Pupils of teachers certified by the National Board for Professional Teaching Standards (NBPTS) improved an average of 7 percent more on their year-end math and reading tests than pupils whose teachers attempted but failed to gain the certification.
And, the study found that nationally certified teachers bestowed even greater benefits on younger and lower-income students.
"Our findings show that these teachers are more effective," said Dan Goldhaber, a research associate professor at the University of Washington's Evans School of Public Affairs and affiliated scholar of the Urban Institute. He will present the results Friday at the American Education Finance Association annual meeting in Salt Lake City.
The study – funded by the U.S. Department of Education and based on an analysis of more than 600,000 North Carolina elementary test scores – could put to rest some of the controversy in education circles surrounding the national certification.
Since the mid-1990s, more than $350 million has been spent on NBPTS certification, without clear research showing whether the more effective teachers were getting certified.
To find out, Goldhaber and co-author Emily Anthony of the Urban Institute analyzed 610,338 year-end test scores of North Carolina third, fourth and fifth graders from 1996-97 to 1998-99. Each student was matched up with that year's teacher.
Even after factoring out such characteristics as experience, degree level and scores on licensing exams, teachers who met national certification criteria gave their students a small but statistically significant edge over students taught by unsuccessful NBPTS applicants.
And NBPTS teachers' performance advantage was found to be largest for younger and low-income students. For instance, in reading, it rose to 12 percent for the youngest students in the study (third graders) and to 15 percent for low-income pupils.
These results are consistent with decades of research showing that teacher quality has the strongest impact on students in economically disadvantaged students.
One policy implication, Goldhaber said, would be a call for school districts to do more to entice their nationally certified teachers into classrooms with younger and more disadvantaged students.
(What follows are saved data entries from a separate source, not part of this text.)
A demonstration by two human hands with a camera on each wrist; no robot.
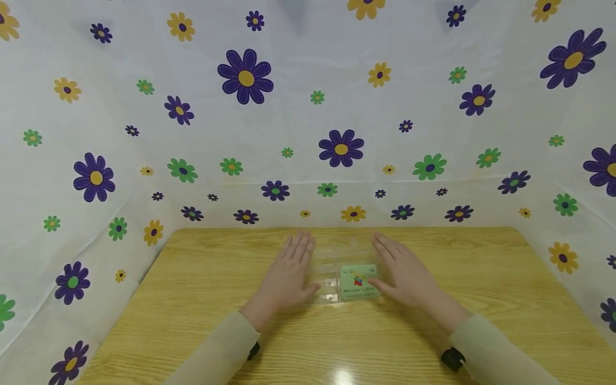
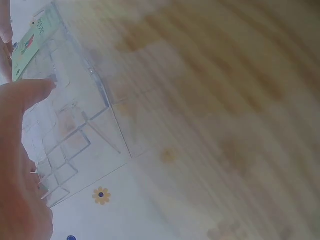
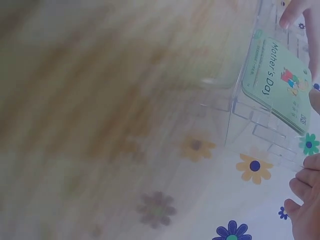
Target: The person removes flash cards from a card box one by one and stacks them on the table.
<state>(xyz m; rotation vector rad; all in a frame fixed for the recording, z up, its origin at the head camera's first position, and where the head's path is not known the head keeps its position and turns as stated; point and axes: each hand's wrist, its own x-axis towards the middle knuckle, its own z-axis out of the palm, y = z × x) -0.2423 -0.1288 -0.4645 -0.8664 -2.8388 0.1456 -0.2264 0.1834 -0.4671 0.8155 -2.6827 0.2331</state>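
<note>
A clear plastic rack (image 1: pixel 324 283) with stepped compartments in two columns stands on the table. A stack of pale green cards (image 1: pixel 358 280) printed "Mother's Day" sits in its front right compartment; the right wrist view shows the cards (image 3: pixel 277 82) leaning back. My left hand (image 1: pixel 289 275) lies along the rack's left side, fingers straight and thumb toward the front. On the opposite side is my right hand (image 1: pixel 404 272), fingers extended, its thumb over the cards' right edge. Whether each palm presses the plastic is hard to tell.
The wooden table (image 1: pixel 202 299) extends around the rack on every side. A white cloth (image 1: pixel 298 123) with purple, yellow and green flowers encloses the back and both sides. Black bands (image 1: pixel 453 359) show at the cuffs of the light sleeves.
</note>
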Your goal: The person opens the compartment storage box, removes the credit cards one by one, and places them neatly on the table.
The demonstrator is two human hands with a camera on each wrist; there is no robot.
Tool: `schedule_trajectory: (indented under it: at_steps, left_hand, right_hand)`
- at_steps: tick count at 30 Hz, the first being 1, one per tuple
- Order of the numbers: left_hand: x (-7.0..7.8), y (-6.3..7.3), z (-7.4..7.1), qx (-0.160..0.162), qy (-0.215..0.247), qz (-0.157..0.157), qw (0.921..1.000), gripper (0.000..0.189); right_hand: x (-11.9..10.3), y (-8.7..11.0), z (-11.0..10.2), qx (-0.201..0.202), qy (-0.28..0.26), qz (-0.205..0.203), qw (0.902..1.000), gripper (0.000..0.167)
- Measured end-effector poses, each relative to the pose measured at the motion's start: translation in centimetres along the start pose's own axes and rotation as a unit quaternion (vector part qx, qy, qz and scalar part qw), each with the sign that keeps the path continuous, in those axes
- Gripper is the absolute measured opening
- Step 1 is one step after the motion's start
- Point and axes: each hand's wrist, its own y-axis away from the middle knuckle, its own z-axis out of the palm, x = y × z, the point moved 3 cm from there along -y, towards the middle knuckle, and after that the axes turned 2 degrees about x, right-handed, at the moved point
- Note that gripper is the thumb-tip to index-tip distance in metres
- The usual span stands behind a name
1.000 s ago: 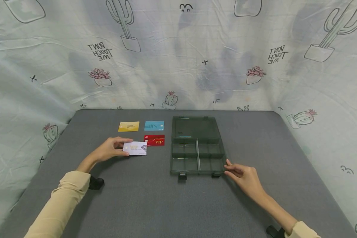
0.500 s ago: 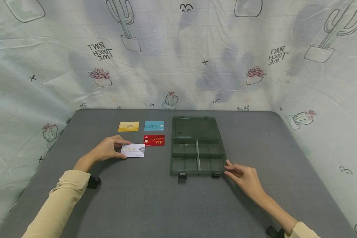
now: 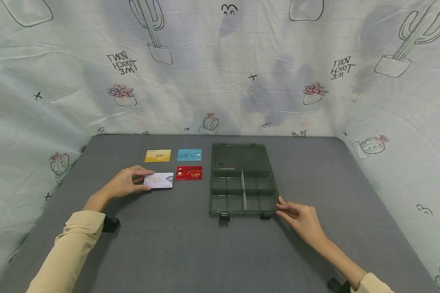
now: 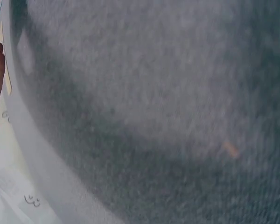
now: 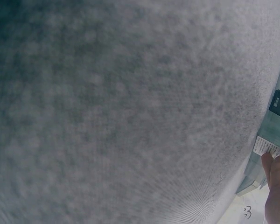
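Note:
A white VIP card is pinched by its left end between the thumb and fingers of my left hand, close over the grey table. Just right of it lies a red VIP card. Behind them are a yellow card and a blue VIP card. My right hand grips the front right corner of a dark green transparent divider box with thumb and fingertips. The box stands with its lid laid back. In the right wrist view, fingers meet the box beside a white label.
Two latches hang at the box's front, the left latch lower than the right latch. The grey tabletop stretches in front of the box. A white printed cloth walls the table at the back and sides.
My left hand has drawn the white card leftward, so it no longer overlaps the red card in the head view. The right hand and the box have stayed in place.

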Motion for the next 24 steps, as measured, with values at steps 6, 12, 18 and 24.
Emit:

The NBPTS program was launched 17 years ago by school reformers seeking a way to identify and reward excellent teachers. Applicants undergo an evaluation that includes written exams, portfolios and teaching videos, and fewer than half of North Carolina's applicants succeed on their first try. Critics have said there is no proof all this effort guarantees classroom superiority. Despite the controversy, NBPTS has certified more than 32,000 teachers across the nation, and the number of applicants continues to rise.
Previous attempts to measure these teachers' effectiveness relied on relatively small samples, but Goldhaber and Anthony drew on test scores from three grade levels of an entire state to document that the assessment process does select for teaching skills that actually help children learn.
"Our research does not show that the assessment process itself makes teachers better," Goldhaber said, "but it does appear useful in identifying who the more effective teachers are."
The question is whether identifying the best teachers is worth the assessment program's costs, which NBPTS says amount to more than $200 million in public and private funds to develop the program. Another $150 million has been spent across the nation to assess teachers, and millions has gone to bonuses and raises for those who attain national certification.
"Whether the cost is worth it depends on many factors," Goldhaber said, "not least of which is whether receiving NBPTS certification helps to keep effective teachers in the classroom – particularly in classrooms that need them the most."